-- What needs to be done --
Images in the records should be skipped while the rest is transcribed verbatim.

-- Exercise data --

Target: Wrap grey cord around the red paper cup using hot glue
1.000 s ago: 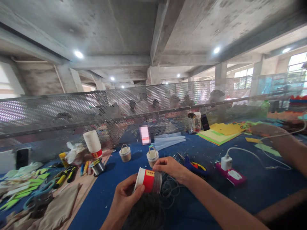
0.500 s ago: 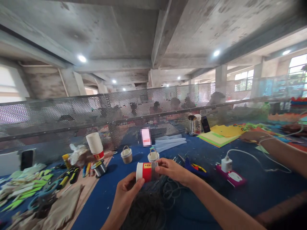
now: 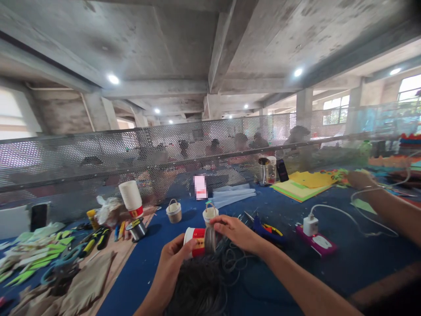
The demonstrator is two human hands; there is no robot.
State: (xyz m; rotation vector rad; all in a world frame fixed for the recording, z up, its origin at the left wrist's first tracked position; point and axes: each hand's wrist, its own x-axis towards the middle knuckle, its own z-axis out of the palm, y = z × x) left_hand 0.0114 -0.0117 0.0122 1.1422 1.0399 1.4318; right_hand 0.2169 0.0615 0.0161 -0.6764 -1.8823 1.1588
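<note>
My left hand (image 3: pixel 173 259) is closed round a red and white paper cup (image 3: pixel 193 237), tipped on its side. Dark grey cord (image 3: pixel 209 239) is wound in a band about the cup's right end. At that band, my right hand (image 3: pixel 232 230) has its thumb and fingers pinched together, apparently on the cord; its fingertips partly hide the strand. Loose cord loops (image 3: pixel 235 261) lie on the table below my right hand. A dark fuzzy mass (image 3: pixel 199 287) sits under the cup. Just behind are two small handled baskets (image 3: pixel 174 213), one partly covered by my hand.
Blue pliers (image 3: pixel 268 230) and a purple power strip (image 3: pixel 317 241) lie to the right. A stack of paper cups (image 3: pixel 130 195) stands left on a wire spool (image 3: pixel 137 229). Cutters, scissors and a glove (image 3: pixel 88 276) fill the left. A co-worker's arm (image 3: pixel 384 202) reaches over coloured sheets (image 3: pixel 305 186).
The cup has turned in my left hand, its gold label rolling downward, and tilted slightly. My right hand has shifted a little at the cord band. The co-worker's hand moved right.
</note>
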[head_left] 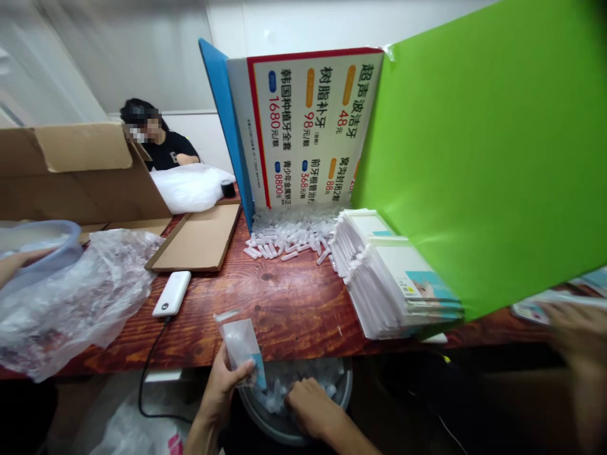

-- Written answer --
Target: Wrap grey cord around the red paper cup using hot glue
1.000 s ago: 
0.500 s ago: 
now: 
The demonstrator is two human hands; there is no robot.
State: (xyz m; rotation vector rad; all in a world frame fixed for the recording, z up, its origin at the left wrist's first tracked position; point and axes: each hand's wrist, its own x-axis towards the middle knuckle, its own z-axis out of the palm, y = z × x) left_hand 0.0114 -0.0117 0.0122 1.1422 1.0399 1.4318; right_hand 0.2169 0.0615 0.0161 -0.6764 -1.8823 1.1588
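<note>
My left hand (image 3: pixel 173 259) is closed round a red and white paper cup (image 3: pixel 193 237), tipped on its side. Dark grey cord (image 3: pixel 209 239) is wound in a band about the cup's right end. At that band, my right hand (image 3: pixel 232 230) has its thumb and fingers pinched together, apparently on the cord; its fingertips partly hide the strand. Loose cord loops (image 3: pixel 235 261) lie on the table below my right hand. A dark fuzzy mass (image 3: pixel 199 287) sits under the cup. Just behind are two small handled baskets (image 3: pixel 174 213), one partly covered by my hand.
Blue pliers (image 3: pixel 268 230) and a purple power strip (image 3: pixel 317 241) lie to the right. A stack of paper cups (image 3: pixel 130 195) stands left on a wire spool (image 3: pixel 137 229). Cutters, scissors and a glove (image 3: pixel 88 276) fill the left. A co-worker's arm (image 3: pixel 384 202) reaches over coloured sheets (image 3: pixel 305 186).
The cup has turned in my left hand, its gold label rolling downward, and tilted slightly. My right hand has shifted a little at the cord band. The co-worker's hand moved right.
</note>
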[head_left] 

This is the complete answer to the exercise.